Brief | Say how many lines of the entries below include "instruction", giving nothing but that number.

Excerpts from a dataset:
+ + + + + + +

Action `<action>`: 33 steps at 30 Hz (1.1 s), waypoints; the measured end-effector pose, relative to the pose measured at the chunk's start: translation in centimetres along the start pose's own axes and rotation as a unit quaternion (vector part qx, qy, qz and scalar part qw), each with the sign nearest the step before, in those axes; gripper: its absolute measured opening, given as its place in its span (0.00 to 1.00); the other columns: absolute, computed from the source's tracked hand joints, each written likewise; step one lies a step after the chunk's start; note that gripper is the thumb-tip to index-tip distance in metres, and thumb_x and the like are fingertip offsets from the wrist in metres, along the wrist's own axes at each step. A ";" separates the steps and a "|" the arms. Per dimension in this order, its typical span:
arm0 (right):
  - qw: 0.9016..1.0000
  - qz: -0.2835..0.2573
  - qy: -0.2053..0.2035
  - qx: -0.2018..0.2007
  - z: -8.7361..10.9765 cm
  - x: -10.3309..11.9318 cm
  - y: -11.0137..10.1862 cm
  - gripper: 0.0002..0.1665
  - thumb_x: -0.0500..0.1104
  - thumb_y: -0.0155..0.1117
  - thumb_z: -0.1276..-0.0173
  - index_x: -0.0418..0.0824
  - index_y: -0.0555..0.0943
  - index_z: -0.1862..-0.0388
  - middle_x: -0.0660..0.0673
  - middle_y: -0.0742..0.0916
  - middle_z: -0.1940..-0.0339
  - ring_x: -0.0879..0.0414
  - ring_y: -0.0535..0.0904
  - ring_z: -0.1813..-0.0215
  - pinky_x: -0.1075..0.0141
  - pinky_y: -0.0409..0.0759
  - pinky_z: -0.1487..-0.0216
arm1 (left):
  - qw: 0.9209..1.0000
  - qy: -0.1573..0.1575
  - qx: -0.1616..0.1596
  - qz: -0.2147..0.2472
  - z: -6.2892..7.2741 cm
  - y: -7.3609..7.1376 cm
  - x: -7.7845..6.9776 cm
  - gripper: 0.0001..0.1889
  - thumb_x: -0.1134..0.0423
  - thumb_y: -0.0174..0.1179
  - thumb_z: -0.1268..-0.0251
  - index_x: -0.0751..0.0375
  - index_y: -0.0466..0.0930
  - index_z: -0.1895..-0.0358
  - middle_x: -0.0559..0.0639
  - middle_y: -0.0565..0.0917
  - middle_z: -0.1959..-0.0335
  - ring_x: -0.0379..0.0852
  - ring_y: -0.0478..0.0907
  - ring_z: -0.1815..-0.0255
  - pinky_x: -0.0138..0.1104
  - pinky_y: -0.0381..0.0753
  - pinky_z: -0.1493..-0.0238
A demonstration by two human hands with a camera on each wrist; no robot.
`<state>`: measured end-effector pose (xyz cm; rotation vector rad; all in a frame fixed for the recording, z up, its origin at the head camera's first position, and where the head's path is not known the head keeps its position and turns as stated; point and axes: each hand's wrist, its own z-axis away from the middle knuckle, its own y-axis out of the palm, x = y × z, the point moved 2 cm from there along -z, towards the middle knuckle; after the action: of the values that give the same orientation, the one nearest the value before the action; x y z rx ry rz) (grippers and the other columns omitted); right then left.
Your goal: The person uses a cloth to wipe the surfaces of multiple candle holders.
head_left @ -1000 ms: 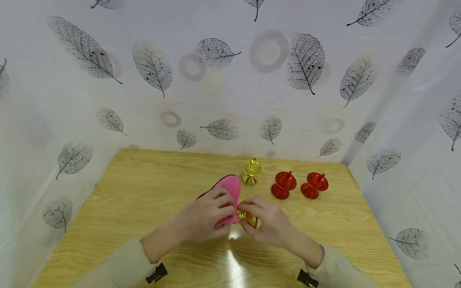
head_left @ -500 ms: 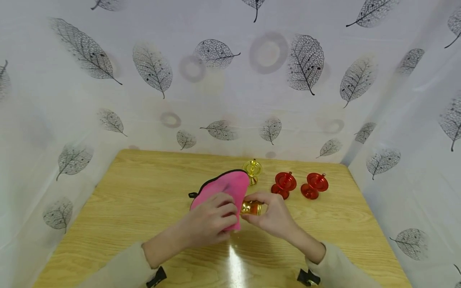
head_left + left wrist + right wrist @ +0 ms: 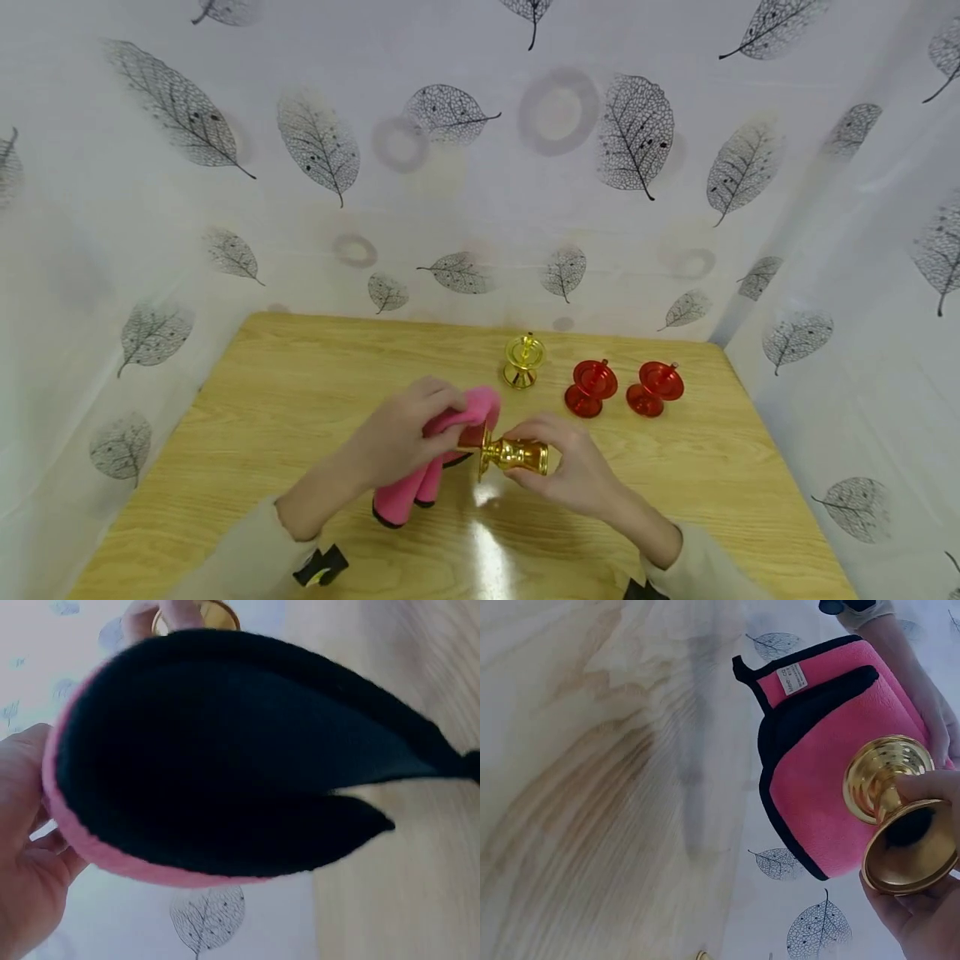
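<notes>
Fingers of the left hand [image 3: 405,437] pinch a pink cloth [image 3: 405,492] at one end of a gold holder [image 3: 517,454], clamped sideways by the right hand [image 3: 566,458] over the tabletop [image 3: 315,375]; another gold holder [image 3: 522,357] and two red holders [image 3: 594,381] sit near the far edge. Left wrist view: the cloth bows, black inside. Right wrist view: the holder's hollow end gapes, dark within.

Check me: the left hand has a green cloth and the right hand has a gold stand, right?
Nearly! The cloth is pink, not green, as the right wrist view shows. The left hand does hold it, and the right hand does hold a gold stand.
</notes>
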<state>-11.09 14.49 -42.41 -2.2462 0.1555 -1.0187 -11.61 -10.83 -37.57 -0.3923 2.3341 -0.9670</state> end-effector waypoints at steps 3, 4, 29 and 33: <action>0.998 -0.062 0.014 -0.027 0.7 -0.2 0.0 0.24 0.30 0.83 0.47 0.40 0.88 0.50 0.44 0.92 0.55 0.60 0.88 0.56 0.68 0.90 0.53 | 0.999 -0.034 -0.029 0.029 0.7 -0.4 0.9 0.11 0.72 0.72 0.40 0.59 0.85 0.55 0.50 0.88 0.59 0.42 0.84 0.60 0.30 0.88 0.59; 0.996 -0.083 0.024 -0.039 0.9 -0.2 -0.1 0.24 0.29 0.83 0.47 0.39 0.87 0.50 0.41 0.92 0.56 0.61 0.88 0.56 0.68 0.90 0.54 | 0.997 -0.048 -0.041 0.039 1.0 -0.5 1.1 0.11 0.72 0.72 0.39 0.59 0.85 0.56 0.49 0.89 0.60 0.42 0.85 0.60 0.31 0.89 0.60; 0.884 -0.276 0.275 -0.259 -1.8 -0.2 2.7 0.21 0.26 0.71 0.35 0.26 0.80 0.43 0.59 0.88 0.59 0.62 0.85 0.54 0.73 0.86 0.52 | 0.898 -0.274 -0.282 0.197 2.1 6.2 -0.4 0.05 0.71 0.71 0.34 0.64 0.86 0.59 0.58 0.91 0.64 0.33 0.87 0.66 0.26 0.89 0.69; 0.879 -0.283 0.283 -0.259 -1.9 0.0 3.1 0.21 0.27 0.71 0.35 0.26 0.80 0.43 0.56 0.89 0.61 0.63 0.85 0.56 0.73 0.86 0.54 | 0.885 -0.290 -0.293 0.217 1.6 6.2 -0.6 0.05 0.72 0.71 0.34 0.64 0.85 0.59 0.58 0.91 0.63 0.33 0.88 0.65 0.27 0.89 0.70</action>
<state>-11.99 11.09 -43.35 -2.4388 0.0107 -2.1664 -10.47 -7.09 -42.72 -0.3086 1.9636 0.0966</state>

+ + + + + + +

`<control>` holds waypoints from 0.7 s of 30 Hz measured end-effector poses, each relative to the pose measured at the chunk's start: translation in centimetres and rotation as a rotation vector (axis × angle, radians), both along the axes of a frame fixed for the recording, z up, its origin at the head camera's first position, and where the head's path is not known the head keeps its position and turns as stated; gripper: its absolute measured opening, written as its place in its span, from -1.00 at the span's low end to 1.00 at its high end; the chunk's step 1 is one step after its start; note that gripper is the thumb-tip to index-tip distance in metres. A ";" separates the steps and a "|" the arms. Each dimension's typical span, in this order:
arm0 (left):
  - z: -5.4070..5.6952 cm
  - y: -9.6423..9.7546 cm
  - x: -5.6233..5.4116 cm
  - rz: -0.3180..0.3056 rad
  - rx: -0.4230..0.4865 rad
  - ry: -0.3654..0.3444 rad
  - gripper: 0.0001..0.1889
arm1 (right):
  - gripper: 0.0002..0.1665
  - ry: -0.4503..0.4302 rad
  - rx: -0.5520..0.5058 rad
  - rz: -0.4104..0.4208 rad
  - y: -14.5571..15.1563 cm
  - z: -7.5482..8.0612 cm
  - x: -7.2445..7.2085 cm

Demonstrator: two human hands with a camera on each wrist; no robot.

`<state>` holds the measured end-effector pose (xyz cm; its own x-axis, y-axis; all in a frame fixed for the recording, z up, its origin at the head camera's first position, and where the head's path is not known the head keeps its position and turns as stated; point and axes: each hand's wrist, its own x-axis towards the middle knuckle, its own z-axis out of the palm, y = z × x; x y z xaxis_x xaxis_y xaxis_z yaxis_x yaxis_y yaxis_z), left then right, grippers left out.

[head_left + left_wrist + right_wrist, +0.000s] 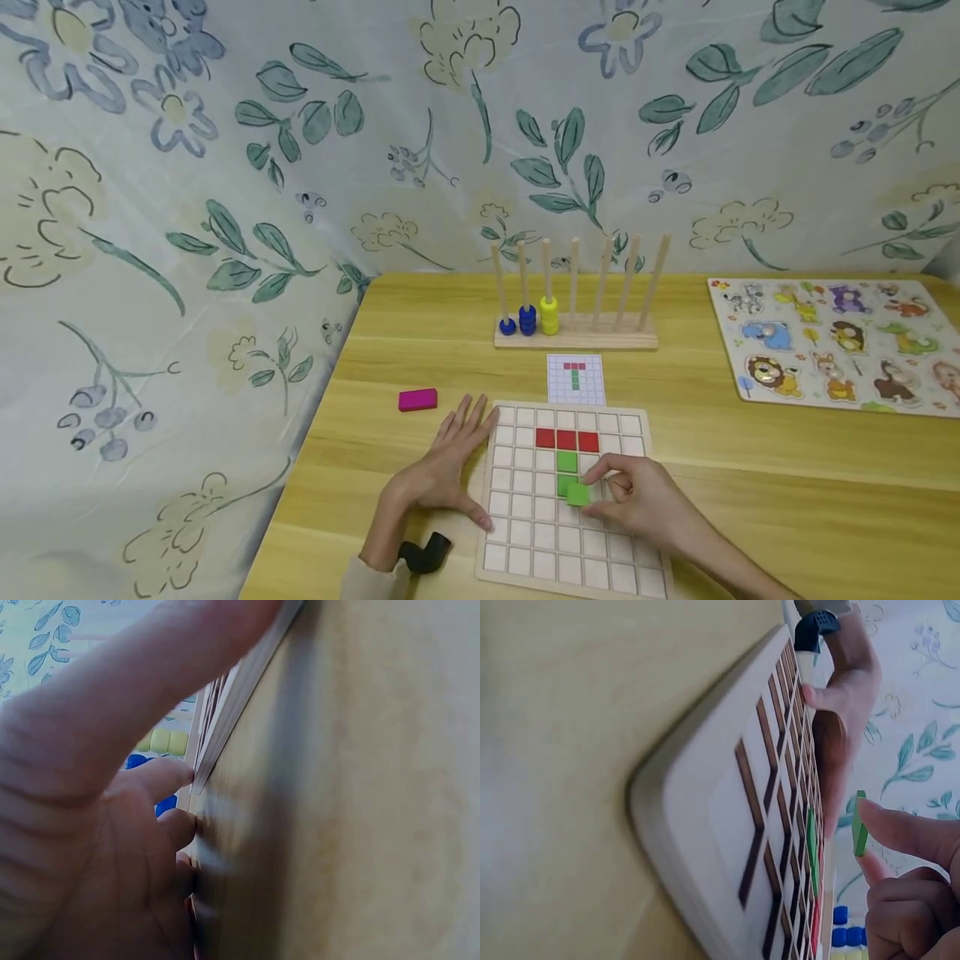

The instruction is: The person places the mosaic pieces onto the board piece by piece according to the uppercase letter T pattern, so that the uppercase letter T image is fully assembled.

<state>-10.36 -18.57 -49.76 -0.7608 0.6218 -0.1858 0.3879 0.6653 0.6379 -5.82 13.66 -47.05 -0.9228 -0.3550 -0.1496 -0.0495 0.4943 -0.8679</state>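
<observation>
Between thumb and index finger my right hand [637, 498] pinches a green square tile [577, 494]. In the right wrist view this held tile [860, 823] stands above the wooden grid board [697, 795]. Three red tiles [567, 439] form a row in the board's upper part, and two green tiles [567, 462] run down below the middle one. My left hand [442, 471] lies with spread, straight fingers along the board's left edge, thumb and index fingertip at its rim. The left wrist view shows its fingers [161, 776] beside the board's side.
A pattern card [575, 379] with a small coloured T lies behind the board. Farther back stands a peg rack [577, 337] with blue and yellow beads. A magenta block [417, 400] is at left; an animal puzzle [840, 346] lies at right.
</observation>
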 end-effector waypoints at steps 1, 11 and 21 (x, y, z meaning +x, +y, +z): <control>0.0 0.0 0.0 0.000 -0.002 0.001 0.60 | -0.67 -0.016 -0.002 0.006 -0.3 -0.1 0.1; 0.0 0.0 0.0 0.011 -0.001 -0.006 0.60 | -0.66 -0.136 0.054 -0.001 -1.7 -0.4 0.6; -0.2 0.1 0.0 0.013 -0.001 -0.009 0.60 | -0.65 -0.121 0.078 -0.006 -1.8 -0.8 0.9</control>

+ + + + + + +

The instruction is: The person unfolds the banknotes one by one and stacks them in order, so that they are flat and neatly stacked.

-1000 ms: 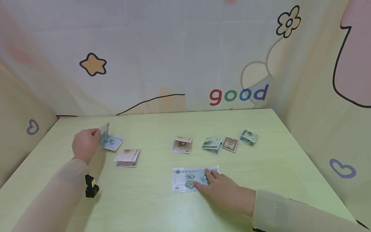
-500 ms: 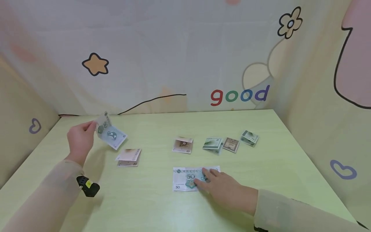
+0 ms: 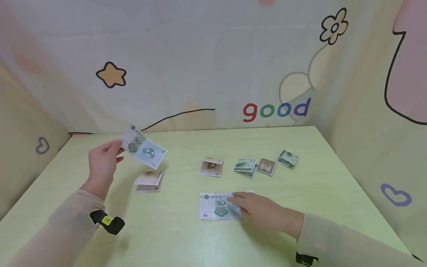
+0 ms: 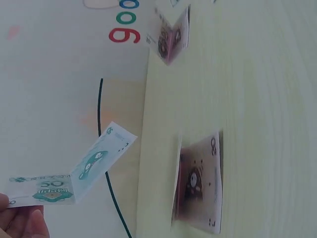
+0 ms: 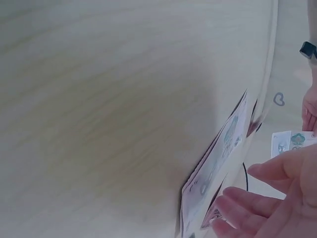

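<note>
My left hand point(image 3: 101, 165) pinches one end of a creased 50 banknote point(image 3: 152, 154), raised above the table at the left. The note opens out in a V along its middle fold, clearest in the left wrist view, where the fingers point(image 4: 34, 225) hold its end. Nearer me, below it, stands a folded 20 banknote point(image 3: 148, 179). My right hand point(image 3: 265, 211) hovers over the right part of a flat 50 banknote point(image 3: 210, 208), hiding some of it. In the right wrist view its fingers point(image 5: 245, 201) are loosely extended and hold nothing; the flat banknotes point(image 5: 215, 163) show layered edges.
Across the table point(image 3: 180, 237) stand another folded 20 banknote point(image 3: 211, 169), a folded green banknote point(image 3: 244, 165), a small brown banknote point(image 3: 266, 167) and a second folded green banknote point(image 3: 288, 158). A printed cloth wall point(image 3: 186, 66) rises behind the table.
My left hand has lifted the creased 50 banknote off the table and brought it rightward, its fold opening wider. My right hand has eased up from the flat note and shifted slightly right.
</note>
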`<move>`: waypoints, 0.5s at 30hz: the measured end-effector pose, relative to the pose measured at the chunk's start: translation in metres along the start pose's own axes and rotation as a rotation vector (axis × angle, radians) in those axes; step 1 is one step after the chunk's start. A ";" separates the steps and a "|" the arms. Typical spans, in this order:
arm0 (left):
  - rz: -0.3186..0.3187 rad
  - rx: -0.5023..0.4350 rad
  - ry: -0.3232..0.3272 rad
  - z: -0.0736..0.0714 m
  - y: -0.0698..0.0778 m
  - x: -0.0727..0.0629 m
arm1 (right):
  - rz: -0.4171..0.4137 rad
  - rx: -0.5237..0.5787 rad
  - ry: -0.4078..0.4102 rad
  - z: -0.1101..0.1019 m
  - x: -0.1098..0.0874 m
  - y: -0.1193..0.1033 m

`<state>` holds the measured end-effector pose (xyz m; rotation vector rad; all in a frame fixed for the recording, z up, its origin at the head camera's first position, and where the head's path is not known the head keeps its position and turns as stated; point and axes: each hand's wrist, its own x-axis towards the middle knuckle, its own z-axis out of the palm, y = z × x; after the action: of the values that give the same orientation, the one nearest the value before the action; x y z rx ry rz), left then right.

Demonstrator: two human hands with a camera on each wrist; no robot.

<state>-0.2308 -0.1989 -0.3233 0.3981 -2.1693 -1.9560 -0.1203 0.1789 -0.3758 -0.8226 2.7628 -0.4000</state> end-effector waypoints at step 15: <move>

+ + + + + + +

Answer to this exercise | 2